Between April 2006 and January 2007, the Trust reported 336 new cases of MRSA, compared to 434 for the same period last year. In the same time period, the Trust reported 55 MRSA bacteraemias (blood stream infections) compared to 79 for April 2003-January 2004, the baseline year for the Government’s MRSA reduction target.
For C. difficile, a bacterium found in the gut which can cause illness if its growth goes unchecked, between April 2006 and January 2007, the Trust reported 167 cases compared to 174 for the same period last year. Derriford already has one on the lowest C. difficile rates in the country.
The work has included:
• Joining the National Patient Safety Agency’s Clean Your Hands campaign. Clean Your Hands aims to promote good hand hygiene practice and help minimise infection risks in hospitals. A core component of the campaign is to increase the use of alcohol handrubs by clinical staff and encourage patients to ask staff if they have cleaned their hands.
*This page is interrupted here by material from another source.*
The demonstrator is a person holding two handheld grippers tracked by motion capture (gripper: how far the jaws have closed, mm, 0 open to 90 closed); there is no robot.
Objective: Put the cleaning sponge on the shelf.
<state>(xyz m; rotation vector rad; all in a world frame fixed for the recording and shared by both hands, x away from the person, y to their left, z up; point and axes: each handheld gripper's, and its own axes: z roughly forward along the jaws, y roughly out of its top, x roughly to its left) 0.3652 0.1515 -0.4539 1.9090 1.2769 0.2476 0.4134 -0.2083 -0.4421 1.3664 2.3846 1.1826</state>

• Increasing the presence of the Infection Control team throughout the hospital. We have started an infection control ward round and now visit every patient with MRSA every week.
• We have also invested more than £50,000 in a new state-of-the-art MRSA screening system. This technology can detect the DNA ‘fingerprint’ of MRSA in a swab without the need to grow the bacterium first - cutting the time from taking a swab to obtaining a result from 5 days to 3 hours. This will allow us to extend pre-operative testing for MRSA to more patients having more operations.